▶ [To do]
The answer must give back every line of the data exactly, with no pictures.
[[ Data excerpt, beginning ]]
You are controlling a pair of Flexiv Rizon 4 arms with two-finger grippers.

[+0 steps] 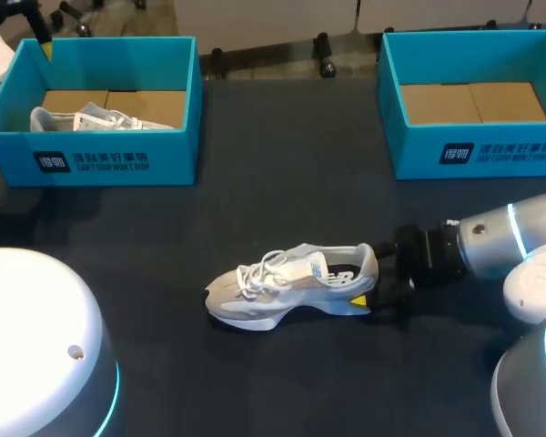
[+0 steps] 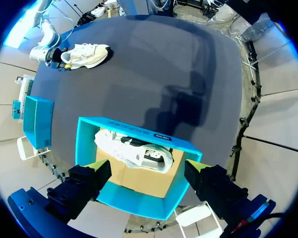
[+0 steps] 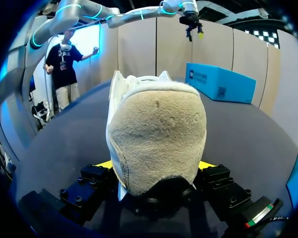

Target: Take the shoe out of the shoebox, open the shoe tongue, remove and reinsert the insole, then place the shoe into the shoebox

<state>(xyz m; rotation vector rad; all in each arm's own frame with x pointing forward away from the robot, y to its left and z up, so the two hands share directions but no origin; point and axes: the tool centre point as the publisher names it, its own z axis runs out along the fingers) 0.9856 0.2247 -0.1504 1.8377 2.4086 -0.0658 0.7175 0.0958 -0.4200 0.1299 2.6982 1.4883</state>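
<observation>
Already the shoe [image 1: 291,282] stands out on the tabletop [image 1: 282,205], heel gripped between the right jaws (the left jaws hang open over a shoebox [image 1: 168,155] holding another shoe [image 1: 77,118]), so tongue, insole and boxing up are seemingly left.

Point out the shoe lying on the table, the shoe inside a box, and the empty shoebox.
shoe on the table [image 1: 291,284]: head view, midfoot side panel.
boxed shoe [image 2: 131,148]: left wrist view, middle of its upper.
empty shoebox [image 1: 409,159]: head view, front wall.
</observation>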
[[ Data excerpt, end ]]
▶ [Response to the exercise]
You are controlling a pair of Flexiv Rizon 4 arms with two-finger grippers.

[+0 steps] 
[+0 steps] 
[+0 steps] 

Target: Take the shoe out of the shoebox, open the shoe tongue, remove and reinsert the insole, then place the shoe into the shoebox

<state>(xyz m; rotation vector rad; all in each arm's own frame with x pointing forward away from the robot, y to its left and z up, so the two hands share directions but no origin; point and axes: the tool centre point as the publisher names it, its own z axis runs out along the fingers) 0.9856 0.2247 -0.1504 1.8377 2.4086 -0.0658 0.7175 0.0958 -0.4200 0.1299 2.6982 1.4883</state>
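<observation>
Already the shoe [image 1: 291,282] stands out on the tabletop [image 1: 282,205], heel gripped between the right jaws (the left jaws hang open over a shoebox [image 1: 168,155] holding another shoe [image 1: 77,118]), so tongue, insole and boxing up are seemingly left.

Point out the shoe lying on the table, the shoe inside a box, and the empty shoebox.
shoe on the table [image 1: 291,284]: head view, midfoot side panel.
boxed shoe [image 2: 131,148]: left wrist view, middle of its upper.
empty shoebox [image 1: 409,159]: head view, front wall.
</observation>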

Nothing remains to be added to the output.